The group, which reported its results on Friday for the six months ended January 31, recorded mixed results, with a strong international performance, off-set by a disappointing local result.
The group’s equity accounted profits increased by 8percent to R88.6m, headline earnings were down 18percent to R68m, headline earnings a share down 17percent to 68.02cents, attributable profit to ordinary equity holders was down 17percent to R70m, and attributable earnings a share to ordinary equity holders were down 16percent to 70.05c, while net asset value a share was 990.58c and the net debt-to-equity ratio increased to 32percent.
John Stuart, the chief executive of Phumelela, said the group as a consumer-facing business with a large retail footprint was affected locally by negative macro factors. “As a result of a stagnant economy, trading conditions deteriorated considerably for our local operations,” said Stuart.
Phumelela, in the likely absence of a meaningful improvement in the domestic economy, has decided to right-size the group and, further to the voluntary severance programme in the previous year, had identified additional areas in which to adjust, and detailed action plans modelled for beneficial financial impact were being implemented.
“This has been a challenging six months and all the executives have been tasked with cost reduction targets. This will specifically aid in counteracting our current reduced level of profitability and limited balance sheet flexibility,” said Stuart.
However, horse racing continued to face unpredictability in the regulatory and licensing space, causing unnecessary financial consequences and inhibiting forward planning.
Phumelela warned on Friday that amendments to the Gauteng gambling regulations would hit the group.
“The payment of this tax to Phumelela was agreed to between the Gauteng government and the racing industry when the industry was corporatised in the 1990s and it was intended to ensure the sustainability of the industry.
The betting tax received by Phumelela in Gauteng constitutes 90percent of the betting tax received by it in South Africa and amounts to approximately R75m per year.
“The MEC has elected to amend Regulation 276, which will have the effect of depriving Phumelela of its portion of the betting tax and directing it towards the board. This amendment will have a material adverse effect on Phumelela and on racing in general,” it said on Friday.

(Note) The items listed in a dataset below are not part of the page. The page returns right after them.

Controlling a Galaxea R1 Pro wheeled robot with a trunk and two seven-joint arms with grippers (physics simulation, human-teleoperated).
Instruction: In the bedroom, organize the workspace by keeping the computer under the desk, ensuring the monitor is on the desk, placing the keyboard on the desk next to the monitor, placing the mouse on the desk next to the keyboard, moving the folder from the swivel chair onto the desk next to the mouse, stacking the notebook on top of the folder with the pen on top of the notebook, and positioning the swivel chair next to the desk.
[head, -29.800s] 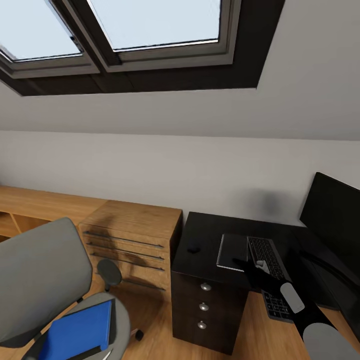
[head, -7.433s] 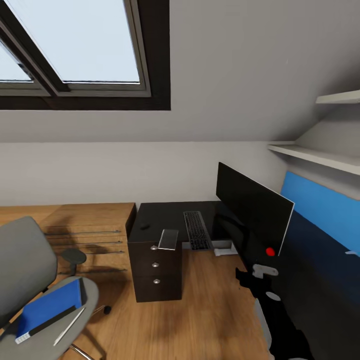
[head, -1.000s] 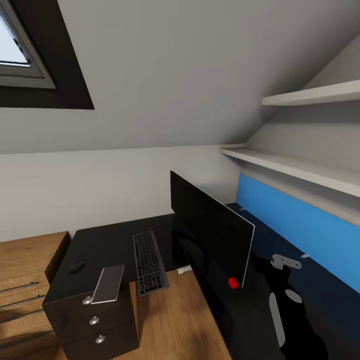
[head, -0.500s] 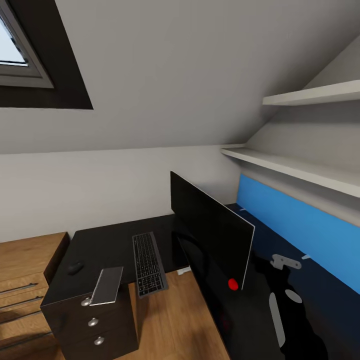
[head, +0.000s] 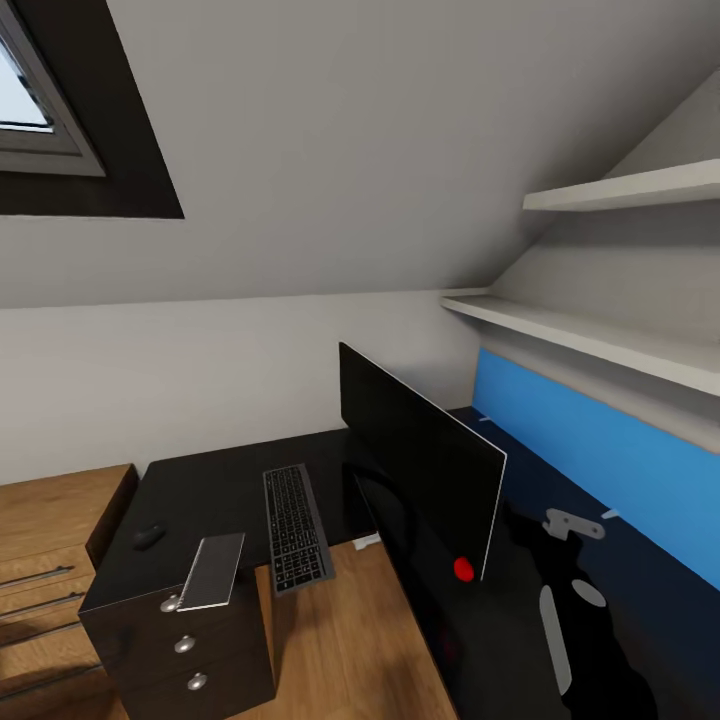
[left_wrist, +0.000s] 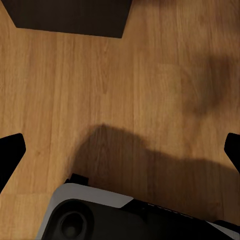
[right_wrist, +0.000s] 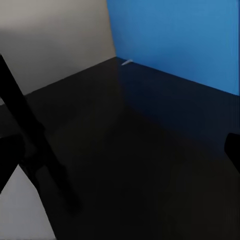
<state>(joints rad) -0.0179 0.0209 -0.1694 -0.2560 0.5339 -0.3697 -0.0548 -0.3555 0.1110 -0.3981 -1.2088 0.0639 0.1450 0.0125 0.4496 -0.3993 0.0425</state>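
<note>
- Head view: a glossy black L-shaped desk (head: 210, 490) fills the lower half, under a sloped white ceiling with a dark-framed window (head: 30, 90) at 10 o'clock.
- The monitor (head: 420, 455) stands upright on the desk, seen edge-on, with a red light at its lower near corner.
- The keyboard (head: 295, 528) lies flat just beside the monitor, toward 9 o'clock from it; its near end overhangs the desk edge.
- The mouse (head: 148, 537) sits on the desk well apart from the keyboard, toward 9 o'clock.
- A thin grey panel (head: 212, 571) lies between mouse and keyboard, tilted over the desk's front edge above the drawers (head: 185, 645).
- A blue wall panel (head: 600, 465) runs behind the desk at 3 o'clock, below two white shelves (head: 600, 345).
- The right arm (head: 575, 620) reaches over the desk at 5 o'clock.
- Right wrist view: right gripper (right_wrist: 120, 160) spread wide — fingertips at both picture edges, nothing between them, above the dark desktop.
- Left wrist view: left gripper (left_wrist: 120, 150) likewise spread wide and holding nothing, over the wooden floor (left_wrist: 120, 75).
</note>
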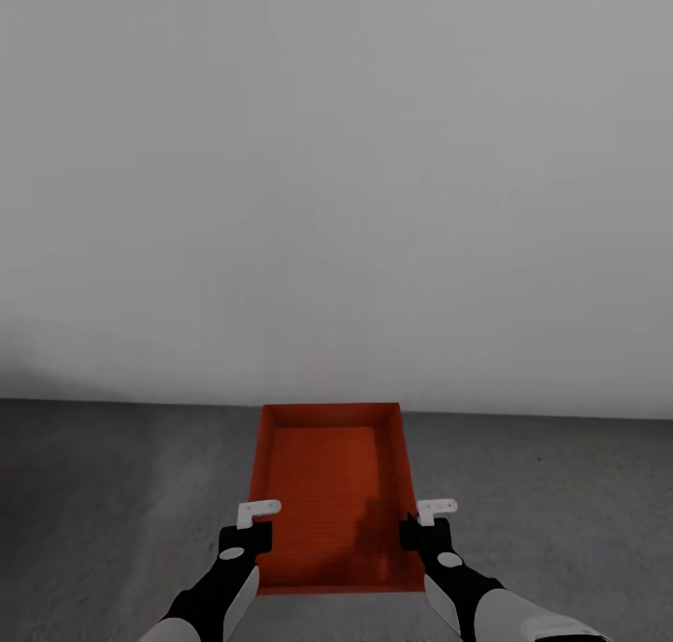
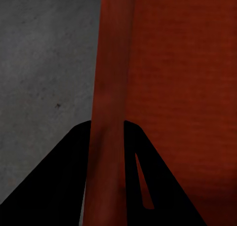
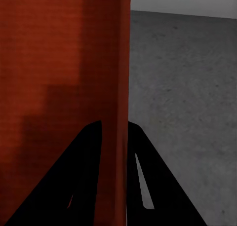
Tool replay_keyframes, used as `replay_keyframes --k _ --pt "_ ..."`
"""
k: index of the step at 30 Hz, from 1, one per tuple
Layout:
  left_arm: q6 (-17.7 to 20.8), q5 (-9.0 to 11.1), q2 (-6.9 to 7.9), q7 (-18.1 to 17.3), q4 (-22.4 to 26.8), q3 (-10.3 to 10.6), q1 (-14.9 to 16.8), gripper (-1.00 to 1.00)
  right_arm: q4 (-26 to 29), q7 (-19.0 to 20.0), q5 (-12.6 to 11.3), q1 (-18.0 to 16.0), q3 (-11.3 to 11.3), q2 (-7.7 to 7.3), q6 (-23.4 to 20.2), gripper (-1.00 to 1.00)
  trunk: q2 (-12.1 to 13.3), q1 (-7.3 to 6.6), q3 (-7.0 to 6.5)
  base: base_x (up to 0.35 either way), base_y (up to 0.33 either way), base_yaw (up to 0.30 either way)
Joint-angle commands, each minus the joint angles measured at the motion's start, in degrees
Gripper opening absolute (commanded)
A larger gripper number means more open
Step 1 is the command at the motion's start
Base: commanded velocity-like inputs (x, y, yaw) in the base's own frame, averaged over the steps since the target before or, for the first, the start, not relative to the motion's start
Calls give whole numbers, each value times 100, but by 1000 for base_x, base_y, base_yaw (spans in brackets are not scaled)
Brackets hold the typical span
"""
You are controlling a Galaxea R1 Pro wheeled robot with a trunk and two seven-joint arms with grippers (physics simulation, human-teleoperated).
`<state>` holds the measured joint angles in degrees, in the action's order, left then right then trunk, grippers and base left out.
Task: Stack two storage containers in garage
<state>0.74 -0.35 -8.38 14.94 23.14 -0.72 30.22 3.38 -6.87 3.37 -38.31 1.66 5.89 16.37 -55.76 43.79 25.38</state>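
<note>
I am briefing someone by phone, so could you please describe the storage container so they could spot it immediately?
Below the plain white wall, above the grey concrete floor, sits an open red-orange storage container. The left tool and right tool each clamp one of its long side walls; it is the only coloured thing there.

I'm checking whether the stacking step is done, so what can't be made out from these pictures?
- Under the storage container: head view, its own base hides whether it rests on the floor or on a second box.
- Left gripper and right gripper inner fingers: the container's walls cover them.
- The container's outer wall faces: both wrist views, seen edge-on.
</note>
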Motion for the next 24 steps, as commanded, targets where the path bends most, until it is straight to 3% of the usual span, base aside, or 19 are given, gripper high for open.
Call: replay_keyframes --k 1,24 --pt "14 -97 47 54 261 -216 7 -100 -14 -43 -12 -1 -131 0 16 -100 -4 0 16 0 0 0" --pt "14 -97 47 52 261 -211 4 -100 -13 -43 -12 -1 -131 0 16 -100 -4 0 227 0 0 0"
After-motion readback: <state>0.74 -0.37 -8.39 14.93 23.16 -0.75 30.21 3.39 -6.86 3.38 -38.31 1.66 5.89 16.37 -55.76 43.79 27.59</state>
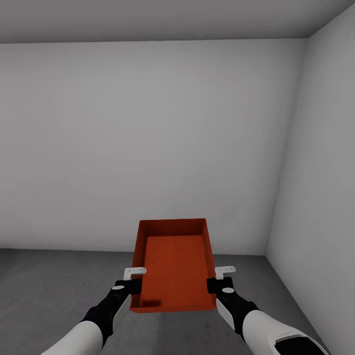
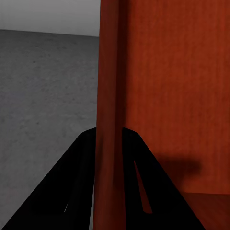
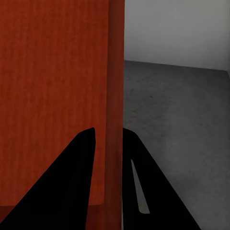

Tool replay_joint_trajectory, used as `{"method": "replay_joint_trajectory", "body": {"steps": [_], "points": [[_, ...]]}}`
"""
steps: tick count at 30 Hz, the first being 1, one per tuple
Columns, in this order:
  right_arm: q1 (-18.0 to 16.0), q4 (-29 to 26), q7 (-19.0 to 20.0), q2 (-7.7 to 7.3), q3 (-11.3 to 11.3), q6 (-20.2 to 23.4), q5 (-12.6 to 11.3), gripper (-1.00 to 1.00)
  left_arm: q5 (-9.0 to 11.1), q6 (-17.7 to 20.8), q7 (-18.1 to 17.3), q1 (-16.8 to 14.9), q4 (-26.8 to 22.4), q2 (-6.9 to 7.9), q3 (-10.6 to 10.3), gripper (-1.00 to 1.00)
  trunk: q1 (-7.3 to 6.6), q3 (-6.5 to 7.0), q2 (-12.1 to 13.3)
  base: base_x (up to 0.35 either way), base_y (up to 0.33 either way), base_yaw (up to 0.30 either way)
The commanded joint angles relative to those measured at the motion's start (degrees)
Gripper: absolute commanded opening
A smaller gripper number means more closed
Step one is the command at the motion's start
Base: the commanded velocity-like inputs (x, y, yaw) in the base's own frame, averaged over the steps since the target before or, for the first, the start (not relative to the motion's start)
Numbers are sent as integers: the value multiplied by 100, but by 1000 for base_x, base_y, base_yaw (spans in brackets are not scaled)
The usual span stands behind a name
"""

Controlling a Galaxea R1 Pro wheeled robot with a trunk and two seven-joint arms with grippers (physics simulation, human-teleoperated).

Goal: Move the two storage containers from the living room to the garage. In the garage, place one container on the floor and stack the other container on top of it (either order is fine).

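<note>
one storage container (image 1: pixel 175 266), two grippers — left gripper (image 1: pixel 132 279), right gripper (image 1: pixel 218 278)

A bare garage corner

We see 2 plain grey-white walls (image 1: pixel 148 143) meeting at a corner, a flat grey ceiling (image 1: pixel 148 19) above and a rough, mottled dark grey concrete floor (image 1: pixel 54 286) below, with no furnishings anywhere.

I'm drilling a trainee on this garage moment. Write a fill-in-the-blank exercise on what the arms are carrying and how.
1. The storage container is held by ____ grippers at once.
2. The left gripper has one finger on each side of the container's ____.
3. Beneath the right gripper lies the grey concrete ____.
4. The container holds ____ inside.

Missing words: both; wall; floor; nothing
</note>
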Motion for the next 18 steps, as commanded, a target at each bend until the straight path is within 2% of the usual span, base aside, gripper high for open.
{"method": "replay_joint_trajectory", "body": {"steps": [1,18], "points": [[-11,-16,-193,-4,-329,-130,81,-100,-4,45,120,1,-1,13,282,-100,24,-27,-49,0,0,0],[-11,-16,-194,7,-329,-130,81,-100,-4,46,120,1,-1,12,284,-100,397,-333,-731,0,0,0]]}}
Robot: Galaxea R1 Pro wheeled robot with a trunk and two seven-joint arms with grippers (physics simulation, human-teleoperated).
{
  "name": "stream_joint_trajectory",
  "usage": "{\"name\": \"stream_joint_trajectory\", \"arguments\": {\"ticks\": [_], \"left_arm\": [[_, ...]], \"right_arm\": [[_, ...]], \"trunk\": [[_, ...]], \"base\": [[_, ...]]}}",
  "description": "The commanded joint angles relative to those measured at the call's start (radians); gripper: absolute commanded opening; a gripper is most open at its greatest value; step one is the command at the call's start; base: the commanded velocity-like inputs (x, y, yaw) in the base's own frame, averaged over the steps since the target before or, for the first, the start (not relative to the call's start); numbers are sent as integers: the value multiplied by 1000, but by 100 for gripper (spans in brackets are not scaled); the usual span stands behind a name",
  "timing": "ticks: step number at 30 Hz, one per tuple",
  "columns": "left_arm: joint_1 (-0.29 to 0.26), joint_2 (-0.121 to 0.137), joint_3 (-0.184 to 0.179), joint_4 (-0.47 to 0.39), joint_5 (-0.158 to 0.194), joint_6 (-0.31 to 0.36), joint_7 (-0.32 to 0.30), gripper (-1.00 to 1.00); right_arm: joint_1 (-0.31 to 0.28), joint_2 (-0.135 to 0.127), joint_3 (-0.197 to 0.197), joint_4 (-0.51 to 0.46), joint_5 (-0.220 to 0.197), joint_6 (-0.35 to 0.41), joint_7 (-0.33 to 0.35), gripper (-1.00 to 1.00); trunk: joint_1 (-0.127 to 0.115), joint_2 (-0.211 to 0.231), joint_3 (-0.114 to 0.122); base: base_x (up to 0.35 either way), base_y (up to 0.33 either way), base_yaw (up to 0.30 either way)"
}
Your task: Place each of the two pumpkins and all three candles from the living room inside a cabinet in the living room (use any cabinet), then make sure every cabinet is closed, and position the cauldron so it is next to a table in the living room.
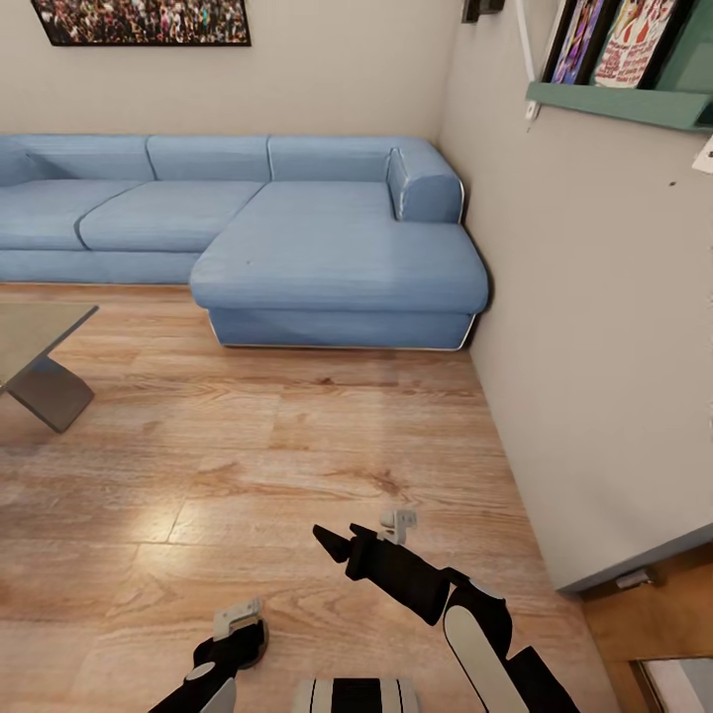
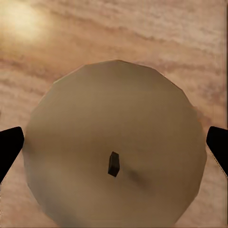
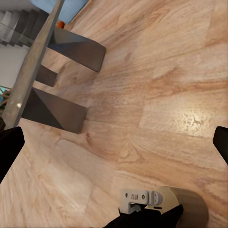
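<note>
In the head view a corner of the bench (image 1: 35, 332), glossy grey on a blocky leg, juts in at the left edge above the wooden floor (image 1: 297, 446). A blue corner sofa (image 1: 297, 228) stands along the far wall, its chaise reaching toward a pale wall (image 1: 594, 347) on the right that carries a teal shelf (image 1: 624, 104) of books.

Low in that view, the left gripper (image 1: 238, 622) hangs over the floor. Its wrist view tells what the head view does not: a whitish candle (image 2: 114, 147) with a dark wick, seen end-on, sits between the two dark fingertips (image 2: 9, 147), which stand apart at either side; whether they press it cannot be told.

The right gripper (image 1: 396, 523) points toward the sofa, over the floor. Its wrist view has its fingers (image 3: 9, 147) spread wide with bare floor between them, looks across to the bench (image 3: 33, 57) edge-on with its blocky legs, and catches the left gripper (image 3: 142, 199) with the candle (image 3: 190, 204) beneath it. A speck of orange (image 3: 60, 23) beyond the bench may be a pumpkin; too small to tell.
</note>
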Motion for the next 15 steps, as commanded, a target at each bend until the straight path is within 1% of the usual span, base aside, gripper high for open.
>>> {"name": "stream_joint_trajectory", "arguments": {"ticks": [1, 6, 9, 11, 13, 15], "left_arm": [[0, 1, -9, -1, 10, -3, 7, -100], [0, 2, -7, -1, 11, 0, 8, -100], [0, 7, -9, -2, 12, 10, 8, -100], [0, 10, -2, -4, 12, 16, 8, -100], [0, 11, 23, -22, 13, 44, 8, -100], [-1, 13, 59, -68, 12, 110, 9, -100]], "right_arm": [[0, 1, -1, 0, -4, 5, 1, 100], [0, 1, -2, 1, -4, 6, 0, 100], [0, -1, -2, 3, -6, 6, -2, 100], [0, 0, -2, 5, -6, 7, -3, 100], [0, 1, -3, 5, -6, 10, -5, 100], [0, 1, -4, 5, -5, 36, -9, 100]], "trunk": [[-1, 0, 3], [-3, 1, 23], [-4, 2, 34], [-5, 2, 42], [-6, 3, 50], [-7, 3, 57]], "base": [[0, 0, 0], [0, 0, 0], [0, 0, 0], [0, 0, 0], [0, 0, 0], [0, 0, 0]]}}
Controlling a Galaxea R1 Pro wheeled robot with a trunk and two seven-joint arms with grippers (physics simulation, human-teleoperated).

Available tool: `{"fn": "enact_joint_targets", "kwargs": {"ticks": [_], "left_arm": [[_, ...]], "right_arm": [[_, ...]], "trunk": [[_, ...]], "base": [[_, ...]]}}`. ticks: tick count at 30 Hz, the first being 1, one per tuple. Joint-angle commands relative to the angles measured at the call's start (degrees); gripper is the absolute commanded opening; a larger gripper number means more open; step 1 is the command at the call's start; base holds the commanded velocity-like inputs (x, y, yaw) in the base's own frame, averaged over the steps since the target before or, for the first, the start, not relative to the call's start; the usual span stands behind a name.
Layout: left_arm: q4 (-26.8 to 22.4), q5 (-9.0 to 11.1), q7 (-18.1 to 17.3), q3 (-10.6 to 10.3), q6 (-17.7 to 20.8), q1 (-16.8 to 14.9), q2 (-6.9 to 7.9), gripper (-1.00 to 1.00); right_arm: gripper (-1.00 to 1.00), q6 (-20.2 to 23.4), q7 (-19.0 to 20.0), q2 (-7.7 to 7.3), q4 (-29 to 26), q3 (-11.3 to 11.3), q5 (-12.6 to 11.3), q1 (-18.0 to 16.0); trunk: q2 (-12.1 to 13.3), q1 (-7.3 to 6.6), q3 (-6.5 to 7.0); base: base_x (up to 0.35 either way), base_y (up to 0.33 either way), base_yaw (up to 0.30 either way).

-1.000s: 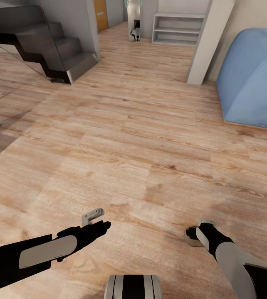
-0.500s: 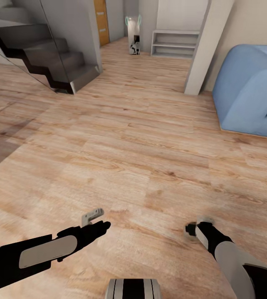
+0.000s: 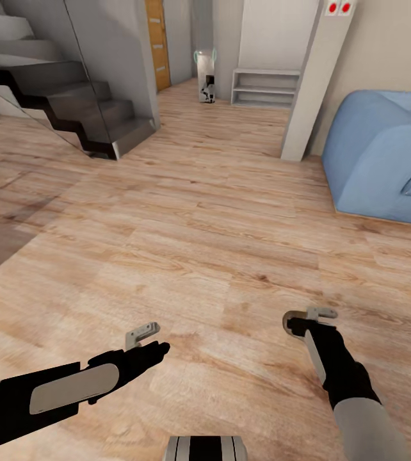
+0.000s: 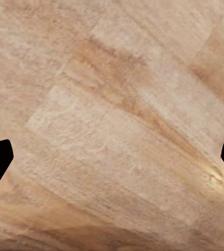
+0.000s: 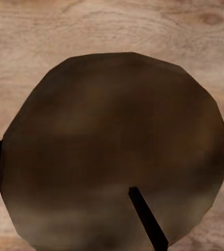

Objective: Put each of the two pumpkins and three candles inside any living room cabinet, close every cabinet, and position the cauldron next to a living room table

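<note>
The right tool (image 3: 310, 318) has lifted and swung forward, its arm now stretched further toward the blue sofa (image 3: 385, 163), holding a candle (image 5: 114, 151). The camera has tipped up, bringing two red dots on the pillar (image 3: 313, 83) into sight.

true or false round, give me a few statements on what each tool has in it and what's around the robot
1. The right tool grips a candle. True.
2. The left tool holds a pumpkin. False: it is open and empty above the wood floor.
3. A blue sofa stands to the robot's right. True.
4. The stairs are right of the sofa. False: they are far to its left.
</note>
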Motion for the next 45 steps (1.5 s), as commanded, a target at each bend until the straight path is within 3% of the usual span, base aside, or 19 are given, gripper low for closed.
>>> {"fn": "enact_joint_targets", "kwargs": {"ticks": [1, 4, 9, 17, 27, 33, 45], "left_arm": [[0.0, 0.5, 0.0, -0.2, -0.6, -0.1, 0.05, 1.0], [0.2, 0.4, 0.1, -0.2, -0.6, -0.1, 0.08, 1.0], [0.4, 0.5, 0.2, -0.2, -0.7, -0.1, 0.1, 1.0], [1.1, 0.5, 0.0, -1.5, -0.7, -0.1, -0.07, 1.0], [1.7, 0.4, -0.1, -1.7, -1.0, -0.1, 0.52, 1.0], [1.7, 0.4, -0.2, -1.7, -4.5, -0.1, 0.82, 1.0], [1.7, 0.4, -0.5, -1.7, -5.0, -0.1, 1.71, 1.0]], "right_arm": [[-1.0, 3.9, 0.0, 0.83, -6.0, 0.0, -0.1, 1.9], [-1.0, 12.8, 0.0, 3.28, -19.8, -0.1, -1.2, 6.1], [-1.0, 23.6, 0.2, 6.26, -32.6, -0.6, -4.0, 9.3], [-1.0, 22.0, 0.4, 6.12, -31.9, -0.7, -6.7, 9.7], [-1.0, 18.5, 0.3, 6.15, -33.0, -0.6, -6.8, 12.2], [-1.0, 14.2, 0.2, 6.14, -33.8, -0.6, -6.8, 13.9], [-1.0, 13.3, 0.3, 6.22, -33.9, -0.5, -6.9, 14.5]], "trunk": [[0.0, -0.03, 0.18], [0.0, -0.11, 0.84], [0.1, -0.23, 1.95], [0.2, -0.44, 3.72], [0.3, -0.7, 6.32], [0.4, -0.85, 8.04], [0.6, -1.16, 11.5]], "base": [[0.0, 0.0, 0.0], [0.0, 0.0, 0.0], [0.0, 0.0, 0.0], [0.0, 0.0, 0.0], [-0.24, 0.122, -0.119], [-0.204, 0.124, -0.222], [-0.297, 0.035, -0.223]]}}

Phumelela said it had submitted detailed representations in respect of the proposed amendments, supported by an economic report analysing the economic effects of the amendments.
It said it had been advised that the amendment to Regulation 276 “stands to be reviewed and set aside on, inter alia, the bases that it is a breach of the agreement between the government and Phumelela, unlawful, irrational and unconstitutional.” Accordingly, on March 29, 2019, Phumelela instituted an application to have the amendment of Regulation 276 reviewed and set aside; and an urgent application to suspend the implementation of the amended Regulation 276 pending the outcome of the review application.
The urgent application had been enrolled for April 9.
Stuart said that management was engaging with key stakeholders in the horse racing industry. “We remain open to any realistic and constructive ideas that may benefit the horse racing industry and the shareholders of Phumelela,” said Stuart.
The group said it would continue to pursue its strategic objectives, which included being the standard bearer for thoroughbred South African horse racing and offering punters an exciting gaming experience through its betting operations.
Chantal Marx, the head of research at FNB Securities, said South Africa continued to expect an anaemic growth outlook as consumers would likely feel the pinch from several instituted tax measures following the Budget review.
International business, driven by Premier Gateway International on the Isle of Man, and local online betting exchange Interbet, both returned strong results, while locally Betting World and Superbets suffered lower profitability during the period following a tough December, which presented unusually high results favouring customers, in particular soccer bets.
Stuart added that the group’s Superworld joint venture comprising Betting World and Superbets, which contributed a 75percent share of earnings, had been progressing well and was now profitable.
The group's JSE counter dropped 10.97percent on Friday to close at R8.85.